## [Directions for this task]
Among the entries, find the lines with the string "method" and copy them.

○ ○ ○ ○ ○

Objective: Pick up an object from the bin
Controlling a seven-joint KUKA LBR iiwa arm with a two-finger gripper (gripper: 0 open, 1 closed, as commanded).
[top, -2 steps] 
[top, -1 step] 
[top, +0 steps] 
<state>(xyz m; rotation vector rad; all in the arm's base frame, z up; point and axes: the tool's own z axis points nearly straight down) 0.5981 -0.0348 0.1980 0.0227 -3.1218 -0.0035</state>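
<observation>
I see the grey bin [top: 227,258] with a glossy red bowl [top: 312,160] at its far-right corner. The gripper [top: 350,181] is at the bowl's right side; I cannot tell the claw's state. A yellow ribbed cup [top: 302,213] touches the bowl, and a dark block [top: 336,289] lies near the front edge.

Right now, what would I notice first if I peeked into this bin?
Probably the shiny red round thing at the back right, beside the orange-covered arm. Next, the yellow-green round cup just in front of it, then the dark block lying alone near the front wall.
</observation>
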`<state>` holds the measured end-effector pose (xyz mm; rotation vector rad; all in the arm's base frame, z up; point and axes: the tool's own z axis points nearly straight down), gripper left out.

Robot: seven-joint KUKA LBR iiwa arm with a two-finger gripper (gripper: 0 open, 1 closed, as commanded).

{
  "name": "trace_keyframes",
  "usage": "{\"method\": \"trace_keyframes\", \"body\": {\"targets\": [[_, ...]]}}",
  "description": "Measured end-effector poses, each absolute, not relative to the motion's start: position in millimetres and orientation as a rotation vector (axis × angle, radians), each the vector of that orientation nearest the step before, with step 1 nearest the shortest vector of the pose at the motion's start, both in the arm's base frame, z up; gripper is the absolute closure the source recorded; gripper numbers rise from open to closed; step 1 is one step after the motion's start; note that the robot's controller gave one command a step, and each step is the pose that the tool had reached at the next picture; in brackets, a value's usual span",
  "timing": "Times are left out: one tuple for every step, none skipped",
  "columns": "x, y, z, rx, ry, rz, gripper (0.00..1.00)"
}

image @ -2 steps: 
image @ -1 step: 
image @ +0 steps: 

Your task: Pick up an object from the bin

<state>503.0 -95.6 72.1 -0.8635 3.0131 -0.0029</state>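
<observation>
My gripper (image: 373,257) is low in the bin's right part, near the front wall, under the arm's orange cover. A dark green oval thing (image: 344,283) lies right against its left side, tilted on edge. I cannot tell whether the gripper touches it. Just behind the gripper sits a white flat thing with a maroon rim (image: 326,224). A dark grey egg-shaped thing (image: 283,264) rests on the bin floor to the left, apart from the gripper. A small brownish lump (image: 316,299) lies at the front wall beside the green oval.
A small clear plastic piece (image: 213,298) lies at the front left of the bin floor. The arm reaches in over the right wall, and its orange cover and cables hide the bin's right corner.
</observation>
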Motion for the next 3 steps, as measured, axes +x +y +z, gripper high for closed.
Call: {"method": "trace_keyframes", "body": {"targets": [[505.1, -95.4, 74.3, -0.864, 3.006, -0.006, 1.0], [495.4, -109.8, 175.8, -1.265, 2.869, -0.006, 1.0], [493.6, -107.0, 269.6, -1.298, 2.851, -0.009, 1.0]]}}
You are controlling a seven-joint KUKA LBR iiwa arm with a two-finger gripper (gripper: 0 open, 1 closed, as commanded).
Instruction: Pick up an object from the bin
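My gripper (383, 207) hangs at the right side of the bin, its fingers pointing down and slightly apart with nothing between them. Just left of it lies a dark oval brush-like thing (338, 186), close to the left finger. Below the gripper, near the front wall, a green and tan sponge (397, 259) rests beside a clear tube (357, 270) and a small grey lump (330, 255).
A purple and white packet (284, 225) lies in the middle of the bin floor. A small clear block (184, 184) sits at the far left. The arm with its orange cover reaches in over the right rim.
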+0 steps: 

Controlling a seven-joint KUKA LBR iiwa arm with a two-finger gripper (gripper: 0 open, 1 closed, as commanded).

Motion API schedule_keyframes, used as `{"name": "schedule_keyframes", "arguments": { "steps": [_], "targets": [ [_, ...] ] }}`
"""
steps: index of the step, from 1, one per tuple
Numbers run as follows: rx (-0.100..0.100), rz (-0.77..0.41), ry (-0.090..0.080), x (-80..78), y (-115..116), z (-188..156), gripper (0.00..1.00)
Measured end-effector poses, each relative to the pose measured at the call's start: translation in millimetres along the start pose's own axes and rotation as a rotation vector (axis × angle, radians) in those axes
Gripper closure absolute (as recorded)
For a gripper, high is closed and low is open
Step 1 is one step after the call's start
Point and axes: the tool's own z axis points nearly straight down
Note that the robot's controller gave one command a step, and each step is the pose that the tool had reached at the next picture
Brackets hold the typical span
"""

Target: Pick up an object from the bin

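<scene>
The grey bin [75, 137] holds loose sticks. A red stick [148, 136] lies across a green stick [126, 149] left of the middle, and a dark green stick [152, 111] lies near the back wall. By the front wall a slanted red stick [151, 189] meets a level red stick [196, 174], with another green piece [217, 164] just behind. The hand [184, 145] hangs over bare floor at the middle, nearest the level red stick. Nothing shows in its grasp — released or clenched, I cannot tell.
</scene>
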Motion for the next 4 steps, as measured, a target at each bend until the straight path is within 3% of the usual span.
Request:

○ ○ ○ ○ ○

## [Response area]
  "usage": "{\"method\": \"trace_keyframes\", \"body\": {\"targets\": [[_, ...]]}}",
Call: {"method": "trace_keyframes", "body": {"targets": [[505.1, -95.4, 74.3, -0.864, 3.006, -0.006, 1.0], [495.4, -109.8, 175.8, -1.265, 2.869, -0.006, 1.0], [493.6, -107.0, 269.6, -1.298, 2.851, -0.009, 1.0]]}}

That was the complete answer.